### What is needed
Below is a listing; restate from it, character for character, the lines beginning at the line holding "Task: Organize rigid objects" and ending at the line holding "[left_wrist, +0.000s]", both included.

### Given material
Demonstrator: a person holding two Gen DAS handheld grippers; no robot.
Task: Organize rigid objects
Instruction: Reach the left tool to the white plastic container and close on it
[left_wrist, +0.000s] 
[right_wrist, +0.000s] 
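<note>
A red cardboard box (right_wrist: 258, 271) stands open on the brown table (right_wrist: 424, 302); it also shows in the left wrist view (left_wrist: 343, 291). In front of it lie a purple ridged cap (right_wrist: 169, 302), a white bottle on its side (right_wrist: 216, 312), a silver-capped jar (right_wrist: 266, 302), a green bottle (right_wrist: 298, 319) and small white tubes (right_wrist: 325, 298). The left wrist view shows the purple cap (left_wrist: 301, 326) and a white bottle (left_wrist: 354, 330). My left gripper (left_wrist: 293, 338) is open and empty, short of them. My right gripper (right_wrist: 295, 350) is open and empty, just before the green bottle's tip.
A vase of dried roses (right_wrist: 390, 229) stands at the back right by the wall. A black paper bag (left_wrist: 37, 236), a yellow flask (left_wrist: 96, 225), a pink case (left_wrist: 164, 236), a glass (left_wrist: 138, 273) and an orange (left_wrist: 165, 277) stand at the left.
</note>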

### Exercise output
Task: Organize rigid objects
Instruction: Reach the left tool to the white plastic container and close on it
[left_wrist, +0.000s] 

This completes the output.